Its saves line for each torrent in table.txt with (separator - /t):
- id
- title
- size (in bytes)
- seeds
- peers
- hash
- downloads
- date
- category
Description for each torrent saves to ./descr/012/0123456 where id = 0123456
For using script needs files login.txt with username/passwords and proxy.txt with proxies.
Example of login.txt:
username1 password1
username2 password2
Example of proxy.txt:
127.0.0.1 8080
127.0.0.1 8081
Example of use
python3 ./loader.py --ids 0000001 5160000 --threads 200 --qsize 25 --resume
Args
--ids 0000001 0001000 - download specified range of ids
--ids_file file_with_ids.txt - download ids from specified file
--ids_ignore old_finish.txt - exclude ids not existed in specified file (as example, skip doesn't existed ids from previous crawling)

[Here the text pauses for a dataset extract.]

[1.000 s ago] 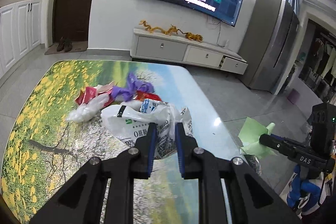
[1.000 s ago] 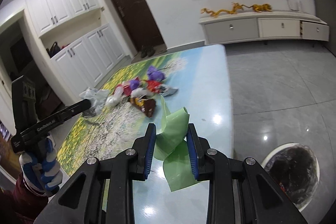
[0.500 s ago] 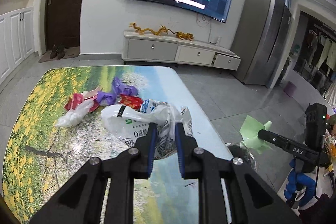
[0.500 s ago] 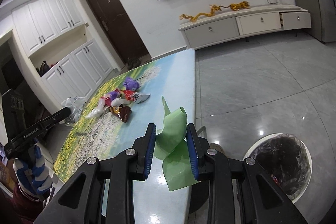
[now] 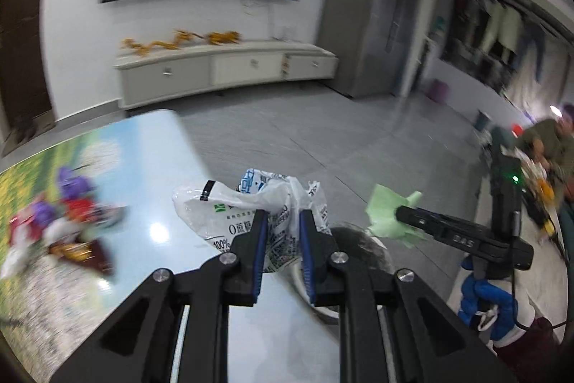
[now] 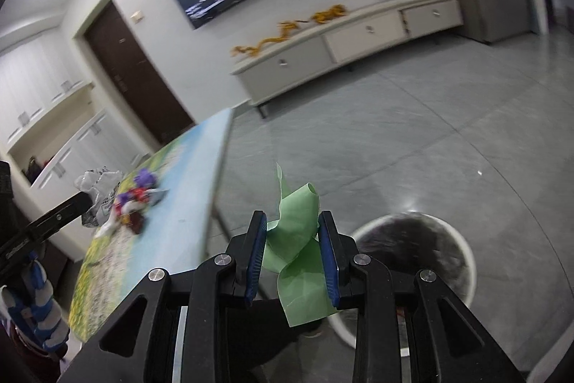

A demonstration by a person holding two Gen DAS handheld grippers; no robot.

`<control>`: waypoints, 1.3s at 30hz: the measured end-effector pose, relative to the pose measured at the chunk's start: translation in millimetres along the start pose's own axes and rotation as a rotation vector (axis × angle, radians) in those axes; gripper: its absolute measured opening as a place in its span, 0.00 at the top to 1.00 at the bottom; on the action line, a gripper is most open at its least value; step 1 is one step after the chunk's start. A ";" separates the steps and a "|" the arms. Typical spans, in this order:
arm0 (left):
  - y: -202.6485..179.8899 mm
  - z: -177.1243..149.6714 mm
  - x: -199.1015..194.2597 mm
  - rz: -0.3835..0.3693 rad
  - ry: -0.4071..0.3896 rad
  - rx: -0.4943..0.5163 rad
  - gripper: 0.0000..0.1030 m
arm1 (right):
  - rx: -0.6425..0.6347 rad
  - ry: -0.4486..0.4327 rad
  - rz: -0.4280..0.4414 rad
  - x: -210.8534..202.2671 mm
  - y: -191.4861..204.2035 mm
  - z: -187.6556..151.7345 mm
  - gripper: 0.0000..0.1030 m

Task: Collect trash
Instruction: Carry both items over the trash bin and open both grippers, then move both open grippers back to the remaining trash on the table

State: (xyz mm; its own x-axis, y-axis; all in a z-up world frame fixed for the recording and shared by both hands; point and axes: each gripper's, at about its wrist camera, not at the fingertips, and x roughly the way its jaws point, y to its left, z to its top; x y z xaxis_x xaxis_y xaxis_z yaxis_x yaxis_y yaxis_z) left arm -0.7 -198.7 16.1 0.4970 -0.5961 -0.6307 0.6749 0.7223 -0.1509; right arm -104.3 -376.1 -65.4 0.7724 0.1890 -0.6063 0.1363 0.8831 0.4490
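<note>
Left of the bin, a motion-blurred heap of wrappers lies on the bench, its pieces hard to tell apart. The left claw grips a white plastic bag near the bin's half-hidden rim. The right claw pinches a green wrapper just left of the bin.

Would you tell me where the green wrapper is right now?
The green wrapper is clamped in the right gripper, beyond the table edge, beside the bin.
</note>
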 end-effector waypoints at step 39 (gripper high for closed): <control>-83.9 8.0 166.7 -0.124 0.230 0.021 0.58 | 0.223 0.090 -0.214 25.8 -114.7 -4.9 0.51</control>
State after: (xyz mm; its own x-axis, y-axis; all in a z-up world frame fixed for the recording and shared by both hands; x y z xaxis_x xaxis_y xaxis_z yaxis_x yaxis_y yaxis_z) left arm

--random - download in random order
--threads 100 - count of threads for downloading
--proxy_file proxy.txt - specified file with socks5 proxies (default - proxy.txt)
--login_file login.txt - specified file with logins and passwords (default - login.txt)
--resume - resuming previous crawling (skipping downloaded ids from finished.txt)
--print - with 'resume' closes program after showing finished/left counters
--folder descriptions - specifying dir for descriptions of (default - descr)
--qsize 20 - max queue for downloading (default - 30)
Converting
pack.sh - pack descriptions for viewer
sort.py - sort and pack descriptions for viewer
Viewer
viewer.py - allow search throught local copy.
For work needs:
- table_sorted.tar.bz2 with table_sorted.txt
- descr with dirs 000, 001, 002, ... which contains:
- 00000.tar.bz2, 00001.tar.bz2, ..., 00099.tar.bz2 for 000
- 00100.tar.bz2, 00101.tar.bz2, ..., 00199.tar.bz2 for 001
- ...
In search:
- word for include word
- -word for exclude word
- limit:5 for set limit of search results (by default - 20)
Double click on hash to copy magnet-link into clipboard.
Search is running by seeds count. (if want change - resort table_sorted.txt in table_sorted.tar.bz2 as you want).